Out of breath, I took one last look at the judges’ table. All three were busy writing, heads down, hands scribbling furiously. Weren’t any of them going to look at me? As if reading my mind, Dr. Laroche lifted her silver head and nodded.
Ding. The bell was my cue to exit the stage, but I didn’t want to pull away from those cold gray eyes.
Ding. “Thank you,” the proctor repeated, this time louder with a hint of annoyance.
I nodded back and left the stage.
That night I checked my email over and over, but it stayed empty. When something did come in at 10:37 it was an ad for a male enhancement product, then an H&M sale notice popped up ten minutes later.
Nothing from Jeremy, probably because I’d told him to leave me alone, and because he was practicing for his semifinal tomorrow. I was dying to send him an email and tell him how well I’d played. He deserved to know. He deserved to be scared.
Finally, I turned off my computer and stretched out across my bed.
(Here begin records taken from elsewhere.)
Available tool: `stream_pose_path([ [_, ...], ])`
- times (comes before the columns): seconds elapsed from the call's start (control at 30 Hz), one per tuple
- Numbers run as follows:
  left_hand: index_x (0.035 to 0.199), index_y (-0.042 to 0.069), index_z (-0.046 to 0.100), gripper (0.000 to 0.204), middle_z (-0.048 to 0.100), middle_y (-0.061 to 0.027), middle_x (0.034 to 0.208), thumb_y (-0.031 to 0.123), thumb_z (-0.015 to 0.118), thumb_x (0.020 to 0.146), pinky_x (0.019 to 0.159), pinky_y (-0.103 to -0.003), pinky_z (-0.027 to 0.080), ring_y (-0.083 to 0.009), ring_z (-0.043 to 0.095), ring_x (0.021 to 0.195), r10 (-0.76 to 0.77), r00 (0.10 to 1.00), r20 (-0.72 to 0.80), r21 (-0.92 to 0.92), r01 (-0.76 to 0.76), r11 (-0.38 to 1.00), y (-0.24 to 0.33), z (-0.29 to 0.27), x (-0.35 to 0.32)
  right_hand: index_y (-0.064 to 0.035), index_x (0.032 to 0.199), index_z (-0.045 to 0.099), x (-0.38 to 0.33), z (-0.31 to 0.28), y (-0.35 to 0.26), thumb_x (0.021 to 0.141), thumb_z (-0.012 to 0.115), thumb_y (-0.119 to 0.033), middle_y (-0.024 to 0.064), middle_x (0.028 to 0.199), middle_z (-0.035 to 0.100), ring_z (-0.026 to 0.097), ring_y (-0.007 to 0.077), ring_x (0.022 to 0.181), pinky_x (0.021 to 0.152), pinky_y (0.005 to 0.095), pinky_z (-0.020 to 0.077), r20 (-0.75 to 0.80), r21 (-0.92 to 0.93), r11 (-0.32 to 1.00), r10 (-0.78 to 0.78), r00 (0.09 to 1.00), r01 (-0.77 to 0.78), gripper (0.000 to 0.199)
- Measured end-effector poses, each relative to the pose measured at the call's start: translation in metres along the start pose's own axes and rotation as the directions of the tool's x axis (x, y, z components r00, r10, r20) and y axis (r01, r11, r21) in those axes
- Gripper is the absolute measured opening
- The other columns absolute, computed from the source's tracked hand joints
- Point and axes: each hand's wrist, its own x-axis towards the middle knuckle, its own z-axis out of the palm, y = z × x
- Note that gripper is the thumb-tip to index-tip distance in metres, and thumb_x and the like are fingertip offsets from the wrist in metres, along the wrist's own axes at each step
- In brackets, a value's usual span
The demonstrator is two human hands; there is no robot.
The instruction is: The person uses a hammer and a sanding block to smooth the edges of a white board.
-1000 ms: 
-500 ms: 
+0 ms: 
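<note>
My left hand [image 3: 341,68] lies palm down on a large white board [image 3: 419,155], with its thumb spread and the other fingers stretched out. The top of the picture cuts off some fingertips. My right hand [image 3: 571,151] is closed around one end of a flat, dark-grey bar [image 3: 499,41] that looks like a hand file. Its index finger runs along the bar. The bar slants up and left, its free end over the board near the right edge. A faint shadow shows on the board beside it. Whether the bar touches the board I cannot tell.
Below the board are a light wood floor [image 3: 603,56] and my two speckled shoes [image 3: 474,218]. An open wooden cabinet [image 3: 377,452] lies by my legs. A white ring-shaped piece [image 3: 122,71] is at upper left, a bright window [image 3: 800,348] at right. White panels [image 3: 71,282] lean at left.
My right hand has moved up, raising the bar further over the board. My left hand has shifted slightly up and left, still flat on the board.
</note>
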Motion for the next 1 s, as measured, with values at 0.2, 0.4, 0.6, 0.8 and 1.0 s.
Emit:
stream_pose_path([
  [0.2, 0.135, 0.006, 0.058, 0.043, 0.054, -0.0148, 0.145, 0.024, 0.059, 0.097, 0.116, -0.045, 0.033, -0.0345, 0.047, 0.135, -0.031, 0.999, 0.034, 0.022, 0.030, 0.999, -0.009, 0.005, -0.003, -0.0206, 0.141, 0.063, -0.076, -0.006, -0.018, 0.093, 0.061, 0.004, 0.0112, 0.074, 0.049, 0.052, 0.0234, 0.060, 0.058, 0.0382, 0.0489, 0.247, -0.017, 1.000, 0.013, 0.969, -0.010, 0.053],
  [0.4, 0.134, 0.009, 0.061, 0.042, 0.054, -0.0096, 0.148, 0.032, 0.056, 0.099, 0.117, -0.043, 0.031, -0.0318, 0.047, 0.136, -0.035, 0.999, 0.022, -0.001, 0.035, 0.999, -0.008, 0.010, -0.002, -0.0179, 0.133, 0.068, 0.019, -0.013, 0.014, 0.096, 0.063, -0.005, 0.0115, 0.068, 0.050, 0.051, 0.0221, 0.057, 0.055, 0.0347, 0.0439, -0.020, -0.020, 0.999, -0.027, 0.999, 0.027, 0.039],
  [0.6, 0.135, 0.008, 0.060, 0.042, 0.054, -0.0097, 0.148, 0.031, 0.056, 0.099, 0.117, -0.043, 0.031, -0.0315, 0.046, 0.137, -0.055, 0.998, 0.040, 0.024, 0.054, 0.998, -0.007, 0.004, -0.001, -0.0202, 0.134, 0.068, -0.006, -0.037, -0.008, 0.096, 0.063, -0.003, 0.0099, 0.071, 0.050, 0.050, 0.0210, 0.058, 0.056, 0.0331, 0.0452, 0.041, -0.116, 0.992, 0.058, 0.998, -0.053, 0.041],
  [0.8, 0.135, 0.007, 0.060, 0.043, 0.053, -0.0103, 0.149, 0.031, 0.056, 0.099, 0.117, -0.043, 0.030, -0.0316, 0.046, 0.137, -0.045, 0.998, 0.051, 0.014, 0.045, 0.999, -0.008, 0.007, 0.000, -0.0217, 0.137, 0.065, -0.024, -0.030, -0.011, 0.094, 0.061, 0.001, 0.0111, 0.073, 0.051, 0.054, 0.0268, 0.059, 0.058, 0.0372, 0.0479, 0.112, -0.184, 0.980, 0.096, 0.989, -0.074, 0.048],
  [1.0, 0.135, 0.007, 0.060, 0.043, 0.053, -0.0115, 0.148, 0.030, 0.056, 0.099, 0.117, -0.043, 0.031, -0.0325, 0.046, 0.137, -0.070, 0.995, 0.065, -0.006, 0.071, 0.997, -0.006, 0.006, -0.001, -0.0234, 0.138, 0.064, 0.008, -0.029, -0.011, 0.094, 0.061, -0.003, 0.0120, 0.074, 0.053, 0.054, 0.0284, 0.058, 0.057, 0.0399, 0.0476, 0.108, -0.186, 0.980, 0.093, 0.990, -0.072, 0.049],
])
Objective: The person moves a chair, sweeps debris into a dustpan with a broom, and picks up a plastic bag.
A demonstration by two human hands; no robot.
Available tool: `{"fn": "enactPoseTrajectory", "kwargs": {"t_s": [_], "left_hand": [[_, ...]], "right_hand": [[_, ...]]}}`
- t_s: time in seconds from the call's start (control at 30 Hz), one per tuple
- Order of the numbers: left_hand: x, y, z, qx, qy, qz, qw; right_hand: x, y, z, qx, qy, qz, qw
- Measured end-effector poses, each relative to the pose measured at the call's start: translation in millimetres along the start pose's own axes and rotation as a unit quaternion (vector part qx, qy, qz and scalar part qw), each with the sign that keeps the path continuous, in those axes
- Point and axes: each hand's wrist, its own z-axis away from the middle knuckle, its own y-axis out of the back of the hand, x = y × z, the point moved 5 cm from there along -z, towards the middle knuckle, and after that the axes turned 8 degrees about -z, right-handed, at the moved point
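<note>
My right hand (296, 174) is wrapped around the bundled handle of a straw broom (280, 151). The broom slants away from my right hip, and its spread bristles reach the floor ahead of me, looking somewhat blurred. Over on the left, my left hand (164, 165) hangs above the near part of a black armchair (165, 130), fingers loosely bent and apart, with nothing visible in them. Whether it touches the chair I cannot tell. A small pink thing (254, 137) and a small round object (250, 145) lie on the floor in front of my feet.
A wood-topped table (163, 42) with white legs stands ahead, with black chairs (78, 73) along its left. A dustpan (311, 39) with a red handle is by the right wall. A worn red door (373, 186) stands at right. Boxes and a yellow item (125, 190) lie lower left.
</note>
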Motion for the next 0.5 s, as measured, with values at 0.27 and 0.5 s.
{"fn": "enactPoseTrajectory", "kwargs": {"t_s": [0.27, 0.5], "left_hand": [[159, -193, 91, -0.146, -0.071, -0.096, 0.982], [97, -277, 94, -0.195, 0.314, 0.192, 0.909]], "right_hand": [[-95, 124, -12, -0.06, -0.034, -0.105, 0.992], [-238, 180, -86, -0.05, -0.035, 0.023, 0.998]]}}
I missed him. That didn’t make any sense, considering how mad I was at him and how hurt I still felt. But that didn’t make me miss him less.
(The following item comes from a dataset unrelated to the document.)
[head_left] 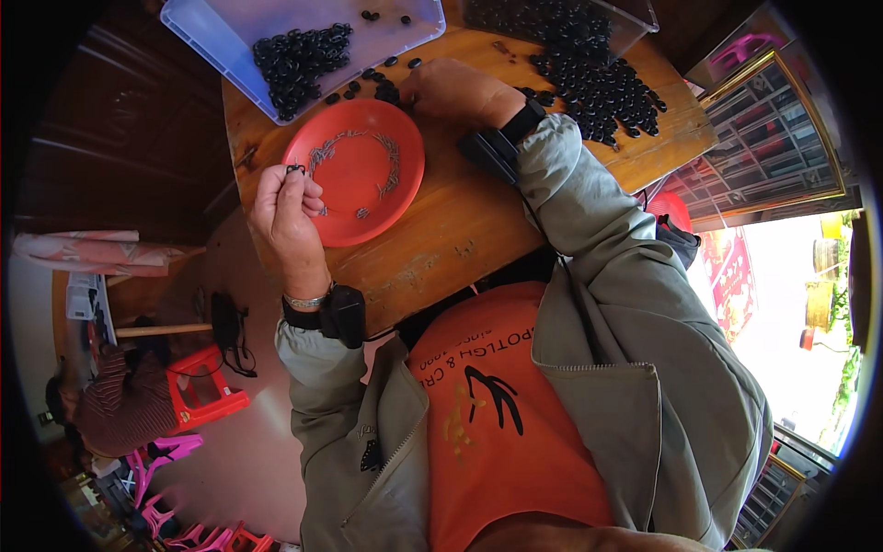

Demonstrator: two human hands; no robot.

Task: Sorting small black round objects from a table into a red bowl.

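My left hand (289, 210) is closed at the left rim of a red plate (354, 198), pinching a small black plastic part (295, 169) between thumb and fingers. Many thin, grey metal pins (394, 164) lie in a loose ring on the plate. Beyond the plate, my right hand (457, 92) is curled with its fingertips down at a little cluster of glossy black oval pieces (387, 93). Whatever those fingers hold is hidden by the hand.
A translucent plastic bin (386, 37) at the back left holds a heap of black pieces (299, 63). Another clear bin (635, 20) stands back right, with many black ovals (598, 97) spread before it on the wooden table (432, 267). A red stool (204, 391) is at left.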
I pulled up onto my elbows and grabbed the dog-eared competition schedule off my nightstand. Jeremy played at five p.m. Only one person followed him, then the judges took an hour to deliberate before they announced the three finalists at seven o’clock sharp. Part of me wanted to go early and hear Jeremy play again, but the rational side nixed that idea. I needed to do exactly what I’d told him to do: focus on my own music. I’d show up just before seven.
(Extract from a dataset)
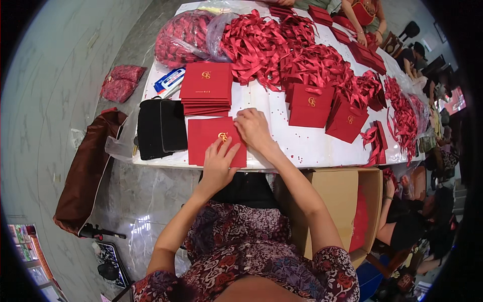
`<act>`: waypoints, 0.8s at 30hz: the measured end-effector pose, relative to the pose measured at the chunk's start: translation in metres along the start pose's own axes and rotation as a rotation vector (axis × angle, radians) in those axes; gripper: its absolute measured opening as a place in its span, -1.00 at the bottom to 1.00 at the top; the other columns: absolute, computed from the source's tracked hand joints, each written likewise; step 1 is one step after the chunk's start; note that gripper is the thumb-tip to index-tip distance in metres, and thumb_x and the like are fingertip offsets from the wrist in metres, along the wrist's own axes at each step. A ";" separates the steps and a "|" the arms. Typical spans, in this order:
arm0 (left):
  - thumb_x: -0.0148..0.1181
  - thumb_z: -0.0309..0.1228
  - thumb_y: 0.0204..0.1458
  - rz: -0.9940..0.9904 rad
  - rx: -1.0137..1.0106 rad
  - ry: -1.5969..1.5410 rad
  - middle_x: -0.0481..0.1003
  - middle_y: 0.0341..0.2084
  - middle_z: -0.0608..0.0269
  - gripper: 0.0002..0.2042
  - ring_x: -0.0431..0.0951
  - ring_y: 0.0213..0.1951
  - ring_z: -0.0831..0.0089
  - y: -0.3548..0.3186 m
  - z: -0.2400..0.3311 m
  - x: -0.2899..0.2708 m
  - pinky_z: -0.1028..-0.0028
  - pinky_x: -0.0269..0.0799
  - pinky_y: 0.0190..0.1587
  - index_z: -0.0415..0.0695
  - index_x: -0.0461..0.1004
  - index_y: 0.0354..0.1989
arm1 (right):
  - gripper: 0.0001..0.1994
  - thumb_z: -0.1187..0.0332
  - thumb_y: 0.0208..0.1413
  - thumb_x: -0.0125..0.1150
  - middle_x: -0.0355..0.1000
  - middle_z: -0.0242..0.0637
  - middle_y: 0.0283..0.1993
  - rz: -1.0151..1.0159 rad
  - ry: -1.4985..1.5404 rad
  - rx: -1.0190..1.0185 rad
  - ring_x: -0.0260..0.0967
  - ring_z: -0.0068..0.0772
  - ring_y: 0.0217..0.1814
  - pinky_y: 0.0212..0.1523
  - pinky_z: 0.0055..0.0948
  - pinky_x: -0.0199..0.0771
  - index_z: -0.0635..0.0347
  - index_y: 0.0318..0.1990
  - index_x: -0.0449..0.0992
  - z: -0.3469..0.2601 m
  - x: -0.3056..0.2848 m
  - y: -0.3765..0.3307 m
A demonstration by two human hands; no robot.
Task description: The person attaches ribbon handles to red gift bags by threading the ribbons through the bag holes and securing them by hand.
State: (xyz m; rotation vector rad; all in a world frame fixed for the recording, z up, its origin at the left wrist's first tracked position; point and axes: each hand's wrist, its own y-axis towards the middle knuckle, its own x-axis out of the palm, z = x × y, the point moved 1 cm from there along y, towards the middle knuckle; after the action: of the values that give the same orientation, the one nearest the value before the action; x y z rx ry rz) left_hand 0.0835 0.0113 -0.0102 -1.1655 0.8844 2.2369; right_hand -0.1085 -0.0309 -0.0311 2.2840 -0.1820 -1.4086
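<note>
A flat red paper bag (201, 138) with a gold emblem lies at the table's near edge in front of me. My left hand (219, 163) rests on its lower middle, fingers spread over the paper. At its upper right corner, my right hand (253, 130) has its fingers drawn together on the edge; the fingertips are partly hidden. Just beyond is a stack of similar red bags (206, 83). To the left of the bag sits a black pouch (162, 128).
Heaps of red ribbon (256, 45) and more red bags (311, 105) cover the table's far and right parts. A clear plastic sack (183, 38) of red ribbon stands far left. An opened cardboard box (332, 201) is beside me on the right. Other people sit around the table.
</note>
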 end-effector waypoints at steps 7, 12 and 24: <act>0.49 -0.41 -0.29 -0.056 0.084 -0.068 0.33 0.21 0.00 -0.28 0.28 0.21 -0.10 0.009 0.026 0.018 -0.02 0.21 0.22 -0.08 0.41 0.20 | -0.49 0.45 0.11 0.18 0.26 0.19 0.23 0.365 -0.073 0.211 0.22 0.23 0.23 0.23 -0.01 0.27 0.25 0.25 0.29 0.077 -0.015 0.035; 0.47 -0.44 -0.30 -0.062 0.110 -0.035 0.31 0.22 0.01 -0.27 0.27 0.22 -0.08 0.008 0.036 0.029 -0.01 0.22 0.23 -0.07 0.40 0.21 | -0.29 0.32 0.09 0.27 0.05 0.34 0.37 0.239 -0.072 0.287 0.05 0.40 0.36 0.36 0.06 0.12 0.09 0.40 0.13 0.108 -0.007 0.080; 0.44 -0.47 -0.32 -0.087 0.073 0.007 0.31 0.22 0.04 -0.24 0.27 0.23 -0.05 0.008 0.041 0.035 0.01 0.22 0.25 -0.03 0.38 0.23 | -0.77 0.52 0.00 0.15 0.43 -0.14 -0.19 0.237 -0.170 0.227 0.37 0.01 -0.01 -0.03 -0.13 0.46 0.16 -0.15 0.57 0.107 0.024 0.089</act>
State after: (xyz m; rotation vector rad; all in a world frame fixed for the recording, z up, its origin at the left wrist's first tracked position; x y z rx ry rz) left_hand 0.0375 0.0387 -0.0188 -1.1563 0.8932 2.1154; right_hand -0.1805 -0.1508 -0.0526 2.2247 -0.6747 -1.5185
My head suddenly felt heavy, too heavy to hold up. My performance had been … perfect? No. Nothing was ever perfect. But it had been close, nerves and all. I smiled and stretched my arms over my head. The memory of it made everything else unimportant. Or at least less important. I let go of the schedule, letting it fall to the floor and slide under my bed. My head dropped to my pillow and my thoughts glided halfway into dreams, through the different pieces of music I’d been practicing, and then strange music I didn’t even recognize. The sound of my violin was beautiful, but it echoed in an empty concert hall and finished to no applause at all.
Chapter 16
I ended up sitting alone waiting for the results to be announced. Diana, inexplicably, needed to use the ladies room. “Right now?” I said, not even attempting to hide my disbelief. I was starting to consider other explanations for her weirdness: Was she sick? Was she depressed? Was she losing her mind? “You’ll miss the results,” I said.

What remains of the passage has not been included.